The reason you haven’t heard the air-raid sirens is that RX 30, which is estimated to be between 32 and 65 feet in size, was on a track where it was believed to pass us with about 154,000 miles to spare and this afternoon’s mysterious mass, which is about 20 to 46 feet in size, is believed to pass 49,088 miles outside of the old strike zone.
That’s right, the two asteroids are both supposed to miss earth by healthy distances, but scientists are excited over the fact Wednesday’s pair will pass within 0.6 and 0.2 lunar distances, respectively. And NASA’s Donald Yeomans, who manages the space agency’s Near-Earth Program, told CNN the asteroids demonstrate a need for closer monitoring of the minor planets that could slam into us and create a real “War of the Worlds.”
The Near-Earth Program, which first spotted today’s asteroids with powerful telescopes at the Catalina Sky Survey headquarters in Arizona, keeps a close eye on potentially threatening comets and asteroids that enter what is called “near Earth space.” For the record, that’s within a 28 million-mile radius of you and me, and when they talk about “lunar distance,” that’s science-slang for “from here to the moon.”
Yeomans told CNN that “near Earth space” is pretty exciting to monitor, explaining 50 million objects are flying around every day, but to have two asteroids come this close on the same day is noteworthy. "Things like this happen every day that we simply don’t know about because we don’t have the telescopes large enough to find them or surveys that are looking full-time," he told reporters.
"This demonstrates the system's working on some level, but we need larger telescopes and more of them to find objects that are coming this close,” he said, further explaining that while there is a low probability of us getting hit with a global disaster, scientists agree that there is “a problem” in outer space.
"We have only recently appreciated how many of these objects are in near Earth's space and (it's) best that we keep track of them and find them," he said. "I think this is Mother Nature's way of firing a shot over the bow and warning Earth-based astronomers that we have a lot of work to do."
Well, by then it sounded like the good scientist was hyping job-security, but the lingering question is what would happen if we got hit by a mad asteroid. Both of today’s asteroids are miniscule so my guess is that we’d find them stuck in some farmer’s field or they’d scare a school of fish somewhere.
According to tracking devices, RX30 was believed to come closest to the north Pacific and RF12 somewhere over Antarctica, but you wonder what would happen if a serious planet came zooming out of the galaxy. I guess you’d watch it through a telescope until it got close enough to see with a naked eye and then – whamo – we’d all turn into little asteroids.

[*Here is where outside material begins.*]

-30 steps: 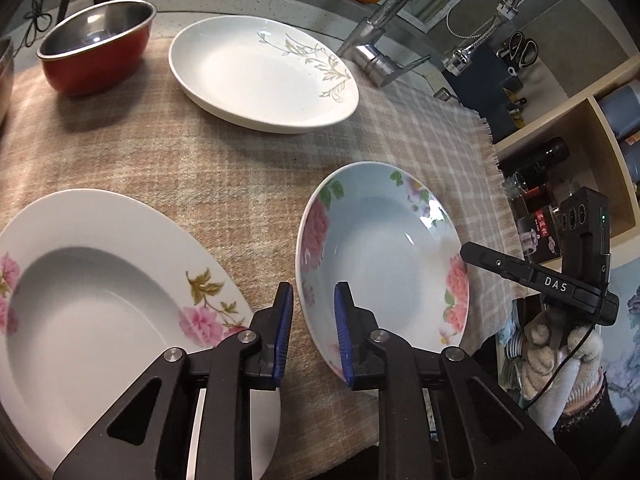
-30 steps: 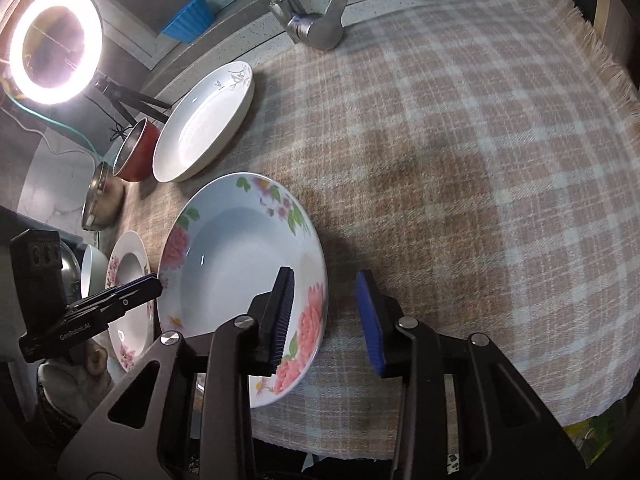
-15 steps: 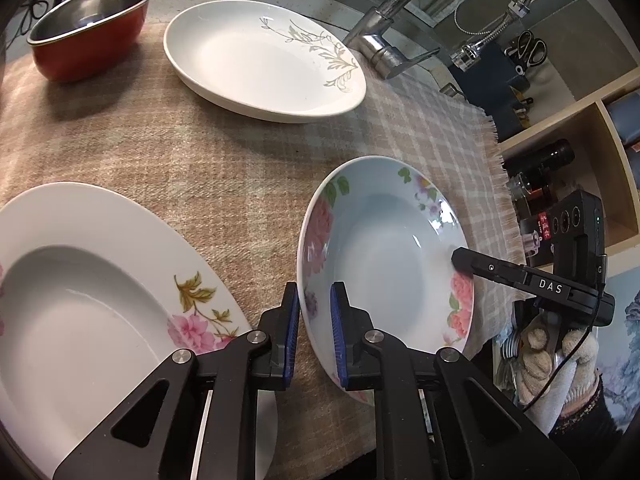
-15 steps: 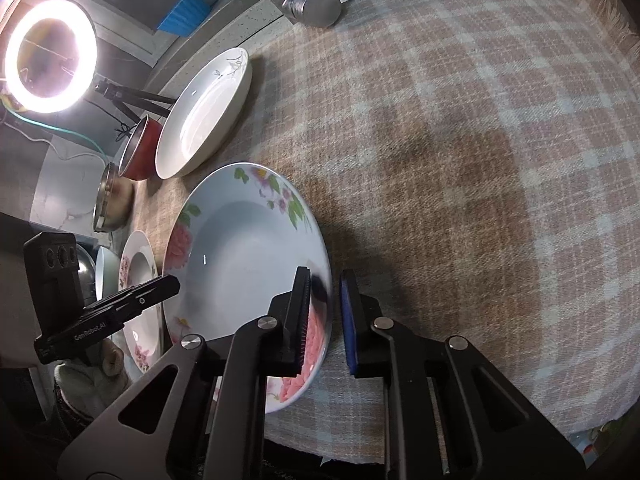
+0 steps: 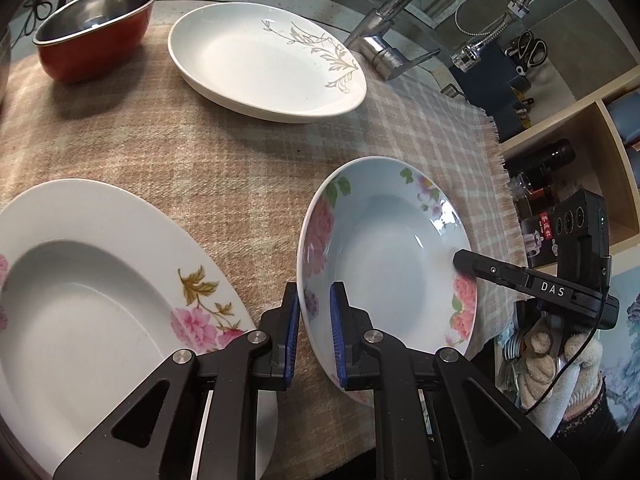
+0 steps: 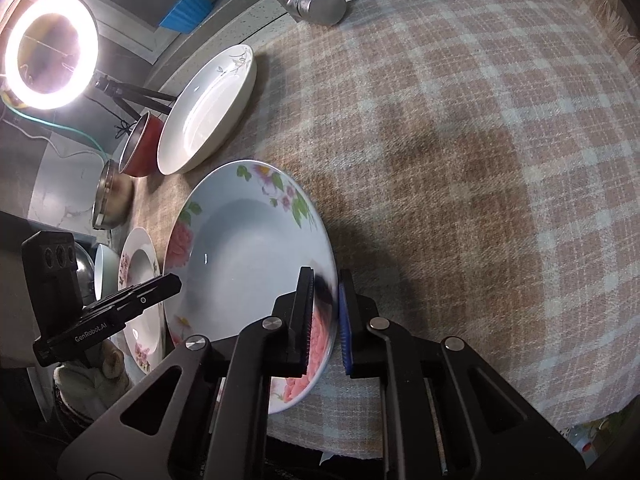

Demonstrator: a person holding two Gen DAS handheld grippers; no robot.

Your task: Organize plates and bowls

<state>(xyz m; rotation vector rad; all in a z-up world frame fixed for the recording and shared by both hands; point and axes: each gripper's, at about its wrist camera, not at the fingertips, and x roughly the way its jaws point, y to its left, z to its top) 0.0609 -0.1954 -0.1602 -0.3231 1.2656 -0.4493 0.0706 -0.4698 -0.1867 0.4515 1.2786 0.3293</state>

In the meanwhile, I love to tell my mother that we have a couple of minor planets getting awfully close today because it is just something else to keep her blood pressure up. I mean, can you imagine what people who like to worry will do when they learn an asteroid is actually coming within 0.2 in lunar distance this afternoon?
I’ll tell you this: Dr. Phil will give way to the Trinity Network at our house.